So what does all this tell us about investing or financial planning? A lot! Understand: as humans we are reflexively afraid of not just physical dangers, but social signals that transmit alarms.
Risk in Real time
If you burn your mouth with hot milk, next time you blow on your yoghurt. – Turkish proverb
My favorite parts are the fascinating experiments that illuminate some aspect of our behavior and the chapter on Risk. For investors and their financial advisors, no question is more obvious, yet also more troublesome, than “How much risk are you comfortable taking?” To get the answer, financial planners and stockbrokers often ask investors to take a so-called risk-tolerance questionnaire.

According to them, it can take as few as a half-dozen questions to figure out “how much risk is right for you”. Based on their answers, they will usually be thrown into one of three buckets: conservative (mostly cash and bonds), moderate (roughly half stocks, half cash and bonds), or aggressive (mostly stocks).

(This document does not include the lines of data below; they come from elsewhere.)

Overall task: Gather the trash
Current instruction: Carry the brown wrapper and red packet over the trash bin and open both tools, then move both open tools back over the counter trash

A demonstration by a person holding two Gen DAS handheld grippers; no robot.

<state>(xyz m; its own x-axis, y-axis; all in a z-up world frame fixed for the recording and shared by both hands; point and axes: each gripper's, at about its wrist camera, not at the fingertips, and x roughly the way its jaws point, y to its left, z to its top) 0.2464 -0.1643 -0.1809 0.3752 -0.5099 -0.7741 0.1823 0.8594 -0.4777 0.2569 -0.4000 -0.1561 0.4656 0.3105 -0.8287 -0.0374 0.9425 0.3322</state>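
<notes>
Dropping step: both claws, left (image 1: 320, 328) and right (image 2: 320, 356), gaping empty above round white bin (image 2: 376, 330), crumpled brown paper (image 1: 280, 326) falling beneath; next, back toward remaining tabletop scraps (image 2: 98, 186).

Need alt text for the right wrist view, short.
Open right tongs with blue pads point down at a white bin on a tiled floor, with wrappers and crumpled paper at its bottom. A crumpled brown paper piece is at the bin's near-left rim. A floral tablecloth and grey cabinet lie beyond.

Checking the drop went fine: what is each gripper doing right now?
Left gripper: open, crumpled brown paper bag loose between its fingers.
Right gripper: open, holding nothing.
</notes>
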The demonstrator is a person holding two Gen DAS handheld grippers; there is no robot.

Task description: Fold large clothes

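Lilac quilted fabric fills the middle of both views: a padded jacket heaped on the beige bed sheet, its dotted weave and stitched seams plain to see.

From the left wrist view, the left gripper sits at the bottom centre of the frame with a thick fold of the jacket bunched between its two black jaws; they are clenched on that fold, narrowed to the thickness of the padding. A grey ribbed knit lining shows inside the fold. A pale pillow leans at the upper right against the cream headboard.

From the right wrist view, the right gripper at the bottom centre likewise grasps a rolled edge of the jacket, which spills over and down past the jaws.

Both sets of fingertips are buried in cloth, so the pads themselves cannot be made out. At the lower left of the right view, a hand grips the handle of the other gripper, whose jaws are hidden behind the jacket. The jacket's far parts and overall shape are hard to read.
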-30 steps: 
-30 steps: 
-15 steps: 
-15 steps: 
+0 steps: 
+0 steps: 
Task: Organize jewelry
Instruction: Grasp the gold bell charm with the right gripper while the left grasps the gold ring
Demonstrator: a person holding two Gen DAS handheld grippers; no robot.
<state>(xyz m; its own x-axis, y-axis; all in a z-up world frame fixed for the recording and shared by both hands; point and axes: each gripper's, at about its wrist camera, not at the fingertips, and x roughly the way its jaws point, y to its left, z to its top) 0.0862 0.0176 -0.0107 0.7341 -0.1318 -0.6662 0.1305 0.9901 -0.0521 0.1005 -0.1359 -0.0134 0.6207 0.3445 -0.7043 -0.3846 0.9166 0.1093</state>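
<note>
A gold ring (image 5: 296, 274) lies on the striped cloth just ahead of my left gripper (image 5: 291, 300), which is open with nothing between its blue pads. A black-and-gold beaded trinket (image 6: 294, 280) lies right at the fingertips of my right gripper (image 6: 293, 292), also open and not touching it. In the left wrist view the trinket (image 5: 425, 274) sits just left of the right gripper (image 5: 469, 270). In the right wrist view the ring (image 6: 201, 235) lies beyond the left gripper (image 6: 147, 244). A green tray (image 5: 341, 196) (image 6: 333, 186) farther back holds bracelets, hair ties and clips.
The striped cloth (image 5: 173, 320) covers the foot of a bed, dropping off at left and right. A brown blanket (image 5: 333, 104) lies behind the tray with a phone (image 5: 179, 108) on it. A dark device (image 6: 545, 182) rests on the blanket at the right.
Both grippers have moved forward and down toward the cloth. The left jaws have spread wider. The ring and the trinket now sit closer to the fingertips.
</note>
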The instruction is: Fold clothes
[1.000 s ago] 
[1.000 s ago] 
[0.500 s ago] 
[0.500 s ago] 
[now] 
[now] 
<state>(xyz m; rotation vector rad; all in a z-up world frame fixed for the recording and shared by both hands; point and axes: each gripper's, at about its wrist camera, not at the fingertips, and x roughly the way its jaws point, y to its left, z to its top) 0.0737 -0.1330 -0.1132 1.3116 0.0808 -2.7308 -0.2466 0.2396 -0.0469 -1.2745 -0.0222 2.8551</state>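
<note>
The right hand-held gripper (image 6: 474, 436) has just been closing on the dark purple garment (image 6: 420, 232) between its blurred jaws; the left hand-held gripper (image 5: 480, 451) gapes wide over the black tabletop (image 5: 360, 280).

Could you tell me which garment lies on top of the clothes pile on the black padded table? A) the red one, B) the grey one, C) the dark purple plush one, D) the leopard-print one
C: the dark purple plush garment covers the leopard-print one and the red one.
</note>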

The author envisages the first problem with these questionnaires is that they assume investors already know how much risk they are comfortable with. If they knew that, why would they need to take a quiz? Secondly, they are inconsistent. To an astonishing degree, how much risk you can stand depends on what mood you happen to be in. Five minutes from now – perhaps only a few seconds from now – your emotions may change, and your willingness to take risk may change with it, the author shows as these examples.
Can Happiness Buy Money?

While it’s doubtful that money can buy happiness, happiness can buy money – meaning that many of us go through life getting it exactly backwards. The harder we work to earn more money, the less time we have for exercise and vacations, for our hobbies, for our charities or religion, and for creating memories with our friends and families. It is like activities these, rather than merely making more money, that create lasting happiness. Instead of laboring under the delusion that we would be happy, if we just had a little more money, we should recognize the reality that we might well end up with more money if we just took a little more time to be happy.
Conclusion
Extensively researched, studied and surveyed — Mr. Zweig took part in numerous experiments — this book will give you, new and profound insight into how you think about money. Every serious investor, advisor and planner should read this book, although few will because it offers no get-rich-quick scheme or concrete tips on how to beat the market.
But it’s very readable and funny in parts, and definitely one of the more entertaining investment books to come out in recent memory. Overall, while I found the book interesting.